• EXERCISE DETAILS
Search the records for the string "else", then copy each line that has it.

• AVAILABLE DATA
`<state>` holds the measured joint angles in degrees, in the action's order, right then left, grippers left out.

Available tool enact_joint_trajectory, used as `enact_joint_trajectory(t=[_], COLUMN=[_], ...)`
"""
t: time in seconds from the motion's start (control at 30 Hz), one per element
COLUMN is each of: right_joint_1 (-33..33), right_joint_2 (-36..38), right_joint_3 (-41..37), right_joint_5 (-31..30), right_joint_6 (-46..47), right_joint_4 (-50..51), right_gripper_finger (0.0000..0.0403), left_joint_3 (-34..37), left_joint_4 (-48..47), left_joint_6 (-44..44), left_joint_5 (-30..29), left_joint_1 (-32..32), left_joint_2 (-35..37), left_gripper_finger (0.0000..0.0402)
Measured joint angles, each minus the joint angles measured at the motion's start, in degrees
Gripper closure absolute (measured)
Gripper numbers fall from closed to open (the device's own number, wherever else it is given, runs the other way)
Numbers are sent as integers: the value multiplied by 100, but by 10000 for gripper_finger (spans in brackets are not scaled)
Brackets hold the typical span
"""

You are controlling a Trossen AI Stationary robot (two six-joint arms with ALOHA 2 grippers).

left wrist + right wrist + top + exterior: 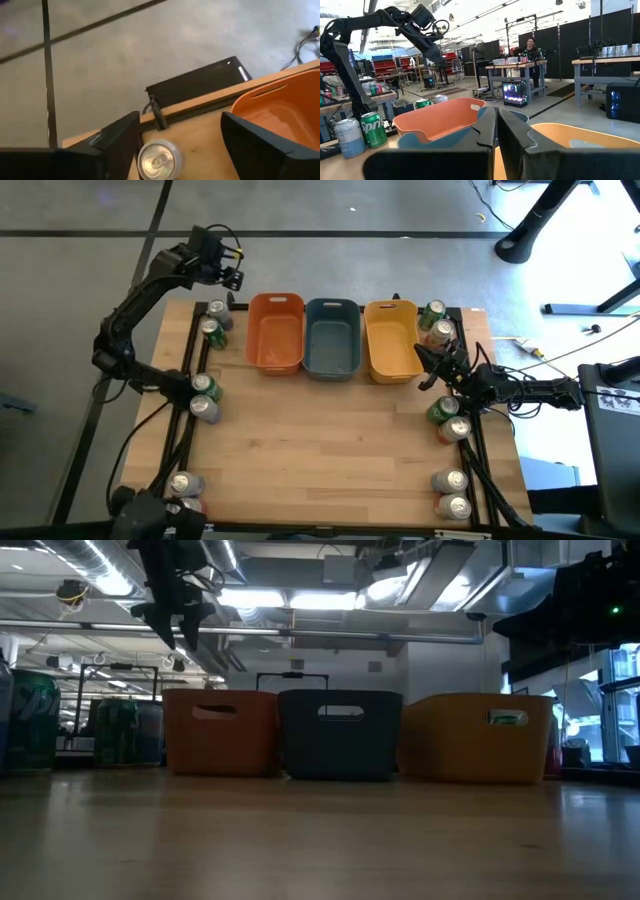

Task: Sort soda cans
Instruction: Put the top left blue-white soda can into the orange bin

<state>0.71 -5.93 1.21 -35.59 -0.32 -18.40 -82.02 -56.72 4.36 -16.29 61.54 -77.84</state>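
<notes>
Upper left in the high view, left claw [232, 265] hangs open, empty, above silver can [158, 160]; right claw [428, 370] shut, empty.

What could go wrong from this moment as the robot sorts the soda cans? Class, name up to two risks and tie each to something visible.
The left end effector hangs open above a silver-topped can at the table's far left corner, next to another can; descending off-centre could topple one or push it off the edge. The right end effector, shut, sits close to the yellow bin and cans; a swing could knock them.
</notes>
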Motion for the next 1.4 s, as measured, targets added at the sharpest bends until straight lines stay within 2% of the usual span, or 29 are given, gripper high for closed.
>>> enact_joint_trajectory(t=[0.13,0.47,0.9,1.1,1.3,1.4], right_joint_1=[0,0,0,0,2,1], right_joint_2=[0,0,2,2,2,2], right_joint_3=[0,0,2,2,2,2], right_joint_5=[-2,0,-2,-2,-2,0], right_joint_6=[2,1,37,68,180,321], right_joint_4=[106,108,204,213,314,458], right_gripper_finger=[384,384,384,384,384,384], left_joint_3=[0,0,0,0,2,2], left_joint_4=[-208,-812,-1022,-1044,-1260,-1372], left_joint_6=[60,52,20,-895,-2254,-2578], left_joint_5=[1,4,-29,-91,-750,-807], left_joint_1=[87,76,70,3,-170,-163], left_joint_2=[-167,-991,-1399,-1585,-1633,-1633], left_gripper_finger=[113,111,111,111,112,111])
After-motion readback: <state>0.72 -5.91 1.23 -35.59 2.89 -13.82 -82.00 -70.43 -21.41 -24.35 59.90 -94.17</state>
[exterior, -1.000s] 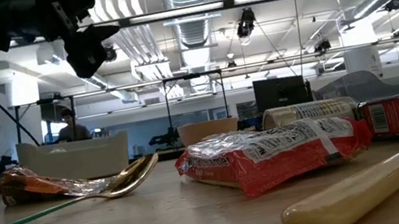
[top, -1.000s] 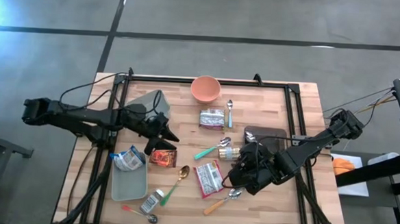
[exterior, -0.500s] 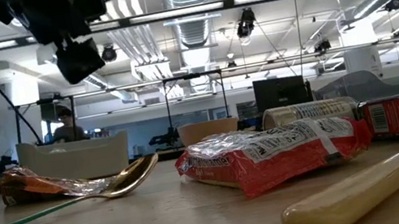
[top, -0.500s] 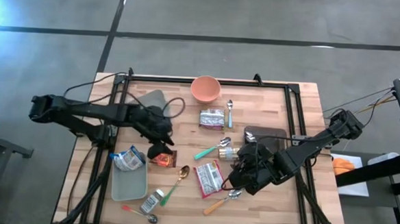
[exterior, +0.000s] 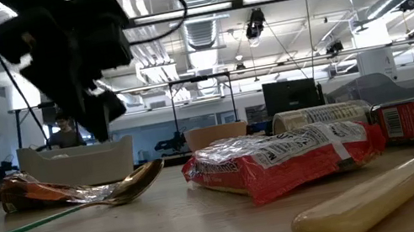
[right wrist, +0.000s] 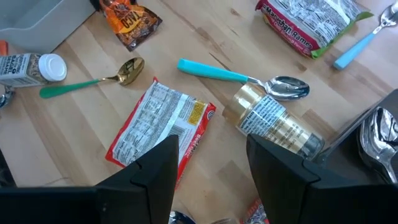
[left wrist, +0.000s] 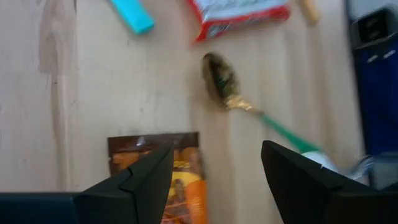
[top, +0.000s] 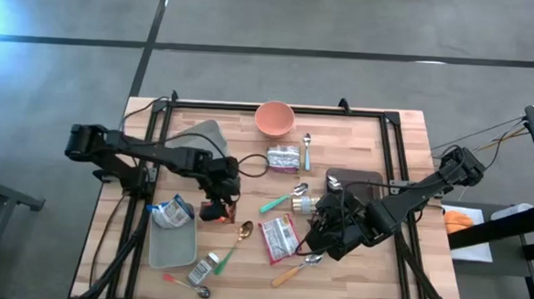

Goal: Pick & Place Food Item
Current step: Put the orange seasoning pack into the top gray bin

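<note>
Above the orange snack packet point(left wrist: 163, 180), the left gripper point(left wrist: 214, 180) stands open, fingers hidden from overhead.

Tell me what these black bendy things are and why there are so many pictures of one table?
They are two robot arms, each ending in a two-finger gripper. Four cameras look at once: one from above, one at table height, and one on each wrist. The left gripper hangs open over an orange-brown snack packet; its wrist camera sees that packet between its fingers. The right gripper waits open above a red-and-white food packet, holding nothing. On the wooden table also lie a gold spoon with a green handle, a pink bowl and a grey bin with a packet inside.
</note>
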### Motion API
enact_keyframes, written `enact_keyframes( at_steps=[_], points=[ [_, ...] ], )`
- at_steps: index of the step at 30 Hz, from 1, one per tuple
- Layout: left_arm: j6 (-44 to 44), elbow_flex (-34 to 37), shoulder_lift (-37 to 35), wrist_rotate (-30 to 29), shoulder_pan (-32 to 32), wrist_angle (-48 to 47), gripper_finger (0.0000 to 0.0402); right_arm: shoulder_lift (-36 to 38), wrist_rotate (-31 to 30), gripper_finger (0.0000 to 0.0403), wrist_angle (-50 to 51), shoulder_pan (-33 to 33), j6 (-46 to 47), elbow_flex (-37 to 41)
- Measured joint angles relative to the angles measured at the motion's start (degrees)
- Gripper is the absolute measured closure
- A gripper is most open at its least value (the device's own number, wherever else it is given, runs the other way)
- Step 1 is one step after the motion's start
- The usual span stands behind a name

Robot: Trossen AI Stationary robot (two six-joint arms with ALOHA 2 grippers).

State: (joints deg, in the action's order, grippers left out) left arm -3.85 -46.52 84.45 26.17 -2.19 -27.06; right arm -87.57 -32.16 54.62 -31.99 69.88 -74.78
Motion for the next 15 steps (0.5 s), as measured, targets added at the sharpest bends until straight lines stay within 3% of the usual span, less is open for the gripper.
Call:
enact_keyframes(
  at_steps=[4,10,15],
  points=[
    [5.0,0.0,3.7,-1.3,0.0,0.0,0.0155,0.0,0.0,0.0214,0.0,0.0,-0.1,0.0],
    [10.8,-0.2,5.2,-8.9,-0.3,0.2,0.0155,0.0,0.0,0.0214,-0.1,0.0,-1.4,0.0],
    [11.2,-0.2,5.0,-9.2,-1.1,0.2,0.0155,0.0,0.0,0.0214,-0.1,0.0,-1.9,0.0]
  ],
)
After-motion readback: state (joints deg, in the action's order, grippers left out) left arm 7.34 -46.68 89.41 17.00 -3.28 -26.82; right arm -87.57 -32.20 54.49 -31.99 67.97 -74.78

• ANSWER TO THIS EXERCISE
Gripper numbers fall from closed to open (the device's own number, wherever else it is given, runs the other way)
- A gripper is most open at its least value (the device's own number, wherever else it is given, runs the other way)

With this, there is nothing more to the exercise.